Make Room For The Stuttering

Letting You Stutter

Posted on: February 16, 2012

This was very interesting to me. In a very succinct way, this quick comment by a friend sums up the covert stuttering experience for some people.

A friend asked how my new job was going. I started a new position in mid November, something that is quite different for me and out of my area of expertise. Part of my responsibilities include providing resources and support to 15 adult education teachers.

In an email, my friend commented, “Wow Pam, you are amazing. You have to manage 15 staff and they let you stutter the way that you do. That is very inspirational.”

To me, this spoke volumes about how we hide our true selves, and how we feel about exposing our differences at work and in professional environments.

What do you think?

4 Responses to "Letting You Stutter"

Pam – I think your friends comment shows great insight. Whenever I refer to my stammer, my friends and colleagues tend to say “oh, but you don’t stammer!” which really illustrates how hard I have worked to keep it hidden. Yet you know, as a fellow Careers Guidance Counsellor, just how much we rely on our speaking skills to do our job. Now, whenever I give a presentation on stammering to any audience, I nearly always start by saying something like “For those of you who are thinking to yourself “this guy doesn’t stammer!” let me tell you that I do, have always done and always will !” With any luck, my speech then breaks up completely, thereby demonstrating the point that I am trying to make!

I remember being in a management team meeting and as it came my turn to give a report for the team manage (hospitality), I found myself saying, please bear with me while I stutter through my report. The chairperson responded, that’s all right.

This did not make me feel any better however, I stuttered so badly throughout the report. I was merely feeling out my audience to see if they were comfortable with me being myself. They were, it was me who was not comfortable in being my authentic self.

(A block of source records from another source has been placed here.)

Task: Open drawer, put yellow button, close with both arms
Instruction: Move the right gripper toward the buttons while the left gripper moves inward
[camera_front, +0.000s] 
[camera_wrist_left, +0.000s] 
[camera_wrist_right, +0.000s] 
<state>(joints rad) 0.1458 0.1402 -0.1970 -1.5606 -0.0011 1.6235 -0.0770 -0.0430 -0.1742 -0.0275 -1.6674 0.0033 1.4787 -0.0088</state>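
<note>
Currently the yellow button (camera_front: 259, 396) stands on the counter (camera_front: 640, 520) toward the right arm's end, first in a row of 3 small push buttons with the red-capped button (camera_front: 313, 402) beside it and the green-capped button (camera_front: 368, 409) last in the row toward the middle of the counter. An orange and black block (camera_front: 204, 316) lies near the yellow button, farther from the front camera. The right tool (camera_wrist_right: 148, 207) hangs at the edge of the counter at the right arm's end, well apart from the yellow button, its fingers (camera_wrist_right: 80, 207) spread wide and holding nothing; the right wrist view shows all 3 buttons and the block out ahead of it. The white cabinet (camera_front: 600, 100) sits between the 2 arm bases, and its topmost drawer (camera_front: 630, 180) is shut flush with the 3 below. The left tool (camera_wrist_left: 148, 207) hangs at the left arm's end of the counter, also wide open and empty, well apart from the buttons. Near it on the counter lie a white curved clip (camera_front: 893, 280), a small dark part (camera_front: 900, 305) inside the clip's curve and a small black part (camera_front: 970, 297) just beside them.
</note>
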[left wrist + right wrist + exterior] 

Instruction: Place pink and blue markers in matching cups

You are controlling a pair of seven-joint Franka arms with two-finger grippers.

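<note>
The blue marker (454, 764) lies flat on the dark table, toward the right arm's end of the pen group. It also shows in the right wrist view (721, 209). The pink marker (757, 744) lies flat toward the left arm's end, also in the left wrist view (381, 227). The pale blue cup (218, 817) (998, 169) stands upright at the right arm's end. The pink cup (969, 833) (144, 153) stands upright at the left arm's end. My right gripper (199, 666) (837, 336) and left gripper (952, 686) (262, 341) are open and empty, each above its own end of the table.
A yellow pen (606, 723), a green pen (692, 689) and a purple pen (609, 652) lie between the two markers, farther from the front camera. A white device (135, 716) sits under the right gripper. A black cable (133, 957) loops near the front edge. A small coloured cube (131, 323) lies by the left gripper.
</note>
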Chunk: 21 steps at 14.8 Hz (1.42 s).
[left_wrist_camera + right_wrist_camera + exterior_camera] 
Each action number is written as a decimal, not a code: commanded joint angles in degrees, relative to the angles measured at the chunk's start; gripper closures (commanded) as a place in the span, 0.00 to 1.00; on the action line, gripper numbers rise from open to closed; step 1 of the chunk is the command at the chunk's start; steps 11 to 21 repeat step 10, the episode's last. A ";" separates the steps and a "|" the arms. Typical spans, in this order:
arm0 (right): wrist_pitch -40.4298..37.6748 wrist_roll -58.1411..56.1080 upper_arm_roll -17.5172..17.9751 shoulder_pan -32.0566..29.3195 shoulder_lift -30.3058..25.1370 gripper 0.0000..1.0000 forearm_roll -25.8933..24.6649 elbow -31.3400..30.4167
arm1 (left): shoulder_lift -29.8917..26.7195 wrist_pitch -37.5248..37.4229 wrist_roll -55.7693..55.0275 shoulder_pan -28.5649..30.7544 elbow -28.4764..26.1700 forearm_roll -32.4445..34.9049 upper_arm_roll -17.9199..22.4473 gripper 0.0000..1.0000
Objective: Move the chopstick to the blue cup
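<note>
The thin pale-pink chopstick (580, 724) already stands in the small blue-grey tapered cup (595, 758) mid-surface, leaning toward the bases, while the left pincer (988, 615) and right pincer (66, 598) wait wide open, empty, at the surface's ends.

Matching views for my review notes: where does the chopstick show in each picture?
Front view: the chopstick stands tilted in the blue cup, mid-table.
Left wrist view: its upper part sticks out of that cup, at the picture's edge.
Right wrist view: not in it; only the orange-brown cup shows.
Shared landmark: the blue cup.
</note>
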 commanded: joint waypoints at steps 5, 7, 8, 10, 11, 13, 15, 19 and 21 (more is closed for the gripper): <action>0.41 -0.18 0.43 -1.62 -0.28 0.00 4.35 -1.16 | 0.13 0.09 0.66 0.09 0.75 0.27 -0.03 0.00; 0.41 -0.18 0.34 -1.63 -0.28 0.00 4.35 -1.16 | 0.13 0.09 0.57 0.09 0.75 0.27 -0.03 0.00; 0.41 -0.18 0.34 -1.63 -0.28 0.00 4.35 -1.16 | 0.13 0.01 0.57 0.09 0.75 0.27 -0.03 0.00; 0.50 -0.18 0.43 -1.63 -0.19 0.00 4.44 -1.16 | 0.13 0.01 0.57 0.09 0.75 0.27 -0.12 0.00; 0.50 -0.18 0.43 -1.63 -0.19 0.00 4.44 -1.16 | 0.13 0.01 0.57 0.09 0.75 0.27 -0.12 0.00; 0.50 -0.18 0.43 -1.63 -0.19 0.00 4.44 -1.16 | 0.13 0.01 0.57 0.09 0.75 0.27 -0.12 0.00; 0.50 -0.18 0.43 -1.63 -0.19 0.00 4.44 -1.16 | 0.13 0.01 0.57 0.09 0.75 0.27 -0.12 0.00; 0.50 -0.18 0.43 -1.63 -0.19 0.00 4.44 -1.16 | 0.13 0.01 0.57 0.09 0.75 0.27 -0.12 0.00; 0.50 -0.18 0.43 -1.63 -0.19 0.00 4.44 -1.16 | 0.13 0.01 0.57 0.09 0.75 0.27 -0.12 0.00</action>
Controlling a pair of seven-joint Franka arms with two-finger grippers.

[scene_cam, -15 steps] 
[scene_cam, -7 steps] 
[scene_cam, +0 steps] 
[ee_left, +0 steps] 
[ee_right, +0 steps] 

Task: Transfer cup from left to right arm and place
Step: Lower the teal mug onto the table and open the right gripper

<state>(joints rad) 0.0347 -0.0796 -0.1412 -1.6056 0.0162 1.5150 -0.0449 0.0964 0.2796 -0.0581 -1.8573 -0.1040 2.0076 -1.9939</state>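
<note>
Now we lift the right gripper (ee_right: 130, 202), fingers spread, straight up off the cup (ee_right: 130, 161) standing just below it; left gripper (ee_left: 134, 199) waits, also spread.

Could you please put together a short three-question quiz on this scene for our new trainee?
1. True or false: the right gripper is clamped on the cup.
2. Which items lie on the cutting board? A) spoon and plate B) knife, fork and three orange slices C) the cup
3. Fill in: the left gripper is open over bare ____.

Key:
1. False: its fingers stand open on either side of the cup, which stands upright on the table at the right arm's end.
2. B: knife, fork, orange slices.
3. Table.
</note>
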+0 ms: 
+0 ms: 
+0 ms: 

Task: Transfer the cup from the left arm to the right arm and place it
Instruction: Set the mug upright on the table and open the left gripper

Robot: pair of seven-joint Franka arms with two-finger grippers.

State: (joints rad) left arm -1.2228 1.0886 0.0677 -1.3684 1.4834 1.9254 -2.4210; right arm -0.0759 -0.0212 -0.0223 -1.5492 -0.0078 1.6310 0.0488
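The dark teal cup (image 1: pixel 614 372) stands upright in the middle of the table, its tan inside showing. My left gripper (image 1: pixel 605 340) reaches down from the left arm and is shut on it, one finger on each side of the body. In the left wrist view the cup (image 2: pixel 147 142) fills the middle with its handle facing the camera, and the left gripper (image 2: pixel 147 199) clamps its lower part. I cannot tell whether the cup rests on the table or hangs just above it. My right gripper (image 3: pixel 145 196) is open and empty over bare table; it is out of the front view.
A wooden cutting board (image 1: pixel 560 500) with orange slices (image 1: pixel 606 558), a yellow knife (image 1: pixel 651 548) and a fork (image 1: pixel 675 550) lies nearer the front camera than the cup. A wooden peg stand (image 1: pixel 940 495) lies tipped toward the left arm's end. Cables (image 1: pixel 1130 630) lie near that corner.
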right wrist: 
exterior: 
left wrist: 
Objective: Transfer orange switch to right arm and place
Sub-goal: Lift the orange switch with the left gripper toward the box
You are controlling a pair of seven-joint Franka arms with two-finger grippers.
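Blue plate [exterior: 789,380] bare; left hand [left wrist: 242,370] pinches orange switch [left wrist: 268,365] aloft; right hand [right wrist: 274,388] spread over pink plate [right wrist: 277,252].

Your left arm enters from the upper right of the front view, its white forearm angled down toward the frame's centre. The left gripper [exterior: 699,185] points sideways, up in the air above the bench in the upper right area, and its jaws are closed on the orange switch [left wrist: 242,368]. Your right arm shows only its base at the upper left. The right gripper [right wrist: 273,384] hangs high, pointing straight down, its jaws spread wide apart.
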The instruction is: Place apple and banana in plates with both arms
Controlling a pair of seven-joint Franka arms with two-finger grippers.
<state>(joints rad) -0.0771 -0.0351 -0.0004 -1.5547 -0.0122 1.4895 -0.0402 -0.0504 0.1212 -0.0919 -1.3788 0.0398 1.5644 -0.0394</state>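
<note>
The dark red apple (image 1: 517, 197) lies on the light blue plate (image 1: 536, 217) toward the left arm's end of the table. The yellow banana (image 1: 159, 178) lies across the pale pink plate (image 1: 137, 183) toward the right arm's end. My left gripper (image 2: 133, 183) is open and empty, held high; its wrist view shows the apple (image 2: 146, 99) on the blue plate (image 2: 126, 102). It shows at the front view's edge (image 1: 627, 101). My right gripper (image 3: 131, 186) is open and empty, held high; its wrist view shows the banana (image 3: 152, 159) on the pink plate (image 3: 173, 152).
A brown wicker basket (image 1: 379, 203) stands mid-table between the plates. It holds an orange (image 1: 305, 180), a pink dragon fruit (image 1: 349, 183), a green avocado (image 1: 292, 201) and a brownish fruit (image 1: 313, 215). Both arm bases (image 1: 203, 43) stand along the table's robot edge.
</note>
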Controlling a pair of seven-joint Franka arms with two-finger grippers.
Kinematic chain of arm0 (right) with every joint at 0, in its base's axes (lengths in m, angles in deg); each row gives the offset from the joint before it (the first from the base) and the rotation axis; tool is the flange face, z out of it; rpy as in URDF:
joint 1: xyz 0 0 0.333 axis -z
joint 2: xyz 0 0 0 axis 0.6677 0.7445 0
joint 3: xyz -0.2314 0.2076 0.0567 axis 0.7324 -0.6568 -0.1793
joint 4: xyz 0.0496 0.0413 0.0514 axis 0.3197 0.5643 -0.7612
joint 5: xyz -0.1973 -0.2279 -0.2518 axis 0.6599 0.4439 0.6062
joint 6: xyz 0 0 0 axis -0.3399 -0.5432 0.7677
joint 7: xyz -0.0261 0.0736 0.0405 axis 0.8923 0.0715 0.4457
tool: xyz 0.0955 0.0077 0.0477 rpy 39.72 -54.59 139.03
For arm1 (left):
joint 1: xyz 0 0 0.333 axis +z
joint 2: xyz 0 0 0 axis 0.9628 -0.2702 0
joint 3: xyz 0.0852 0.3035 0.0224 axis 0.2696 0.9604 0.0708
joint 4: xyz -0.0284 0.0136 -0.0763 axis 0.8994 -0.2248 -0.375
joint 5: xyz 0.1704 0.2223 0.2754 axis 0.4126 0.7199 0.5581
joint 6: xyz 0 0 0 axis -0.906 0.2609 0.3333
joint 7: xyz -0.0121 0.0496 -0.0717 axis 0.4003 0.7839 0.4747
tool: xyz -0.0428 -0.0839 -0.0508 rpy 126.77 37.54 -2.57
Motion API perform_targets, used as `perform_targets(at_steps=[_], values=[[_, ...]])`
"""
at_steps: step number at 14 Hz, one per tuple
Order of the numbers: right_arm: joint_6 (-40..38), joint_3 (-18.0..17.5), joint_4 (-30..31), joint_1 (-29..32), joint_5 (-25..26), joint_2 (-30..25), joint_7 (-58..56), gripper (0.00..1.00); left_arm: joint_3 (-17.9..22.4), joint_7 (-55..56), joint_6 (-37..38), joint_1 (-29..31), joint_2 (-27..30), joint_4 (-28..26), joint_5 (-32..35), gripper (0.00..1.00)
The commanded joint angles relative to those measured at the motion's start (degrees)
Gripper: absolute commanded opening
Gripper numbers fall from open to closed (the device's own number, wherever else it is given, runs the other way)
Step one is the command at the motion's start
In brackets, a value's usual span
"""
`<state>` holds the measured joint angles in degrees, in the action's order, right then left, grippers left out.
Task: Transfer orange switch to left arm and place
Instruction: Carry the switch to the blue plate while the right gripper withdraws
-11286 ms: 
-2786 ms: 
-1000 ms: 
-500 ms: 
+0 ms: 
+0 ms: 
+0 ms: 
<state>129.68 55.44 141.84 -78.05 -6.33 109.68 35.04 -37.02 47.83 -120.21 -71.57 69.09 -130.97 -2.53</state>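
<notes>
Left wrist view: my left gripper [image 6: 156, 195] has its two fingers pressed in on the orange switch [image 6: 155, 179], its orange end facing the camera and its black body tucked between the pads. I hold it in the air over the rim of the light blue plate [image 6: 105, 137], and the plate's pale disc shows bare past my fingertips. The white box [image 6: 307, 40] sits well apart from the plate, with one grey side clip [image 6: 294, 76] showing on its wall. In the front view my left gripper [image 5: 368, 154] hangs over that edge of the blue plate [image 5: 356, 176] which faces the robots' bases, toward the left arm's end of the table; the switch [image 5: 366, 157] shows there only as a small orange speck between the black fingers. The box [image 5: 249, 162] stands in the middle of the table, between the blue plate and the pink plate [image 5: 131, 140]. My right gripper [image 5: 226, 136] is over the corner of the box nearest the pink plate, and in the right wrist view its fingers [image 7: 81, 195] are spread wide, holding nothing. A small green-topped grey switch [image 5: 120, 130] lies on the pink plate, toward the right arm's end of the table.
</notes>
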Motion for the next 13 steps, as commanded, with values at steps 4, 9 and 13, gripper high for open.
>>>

What I am saying really is that we need to let ourselves stutter the way we do, because we would be so surprised to see how many people accept us the way we are and we have such a hard time accepting ourselves.

Hope my comment makes sense.

I read this before I went to work today and was thinking about it all day.

It seems that as you have made more room for your stuttering so to have other people in your life. It is on your terms and this is good. Because today I kept feeling something snippety like, “Oh, thank you for letting me stutter because that is part of who I am on this planet.” But really, I am letting myself stutter and so, too, are you letting yourself.

Your skills shine straight on through your stuttering.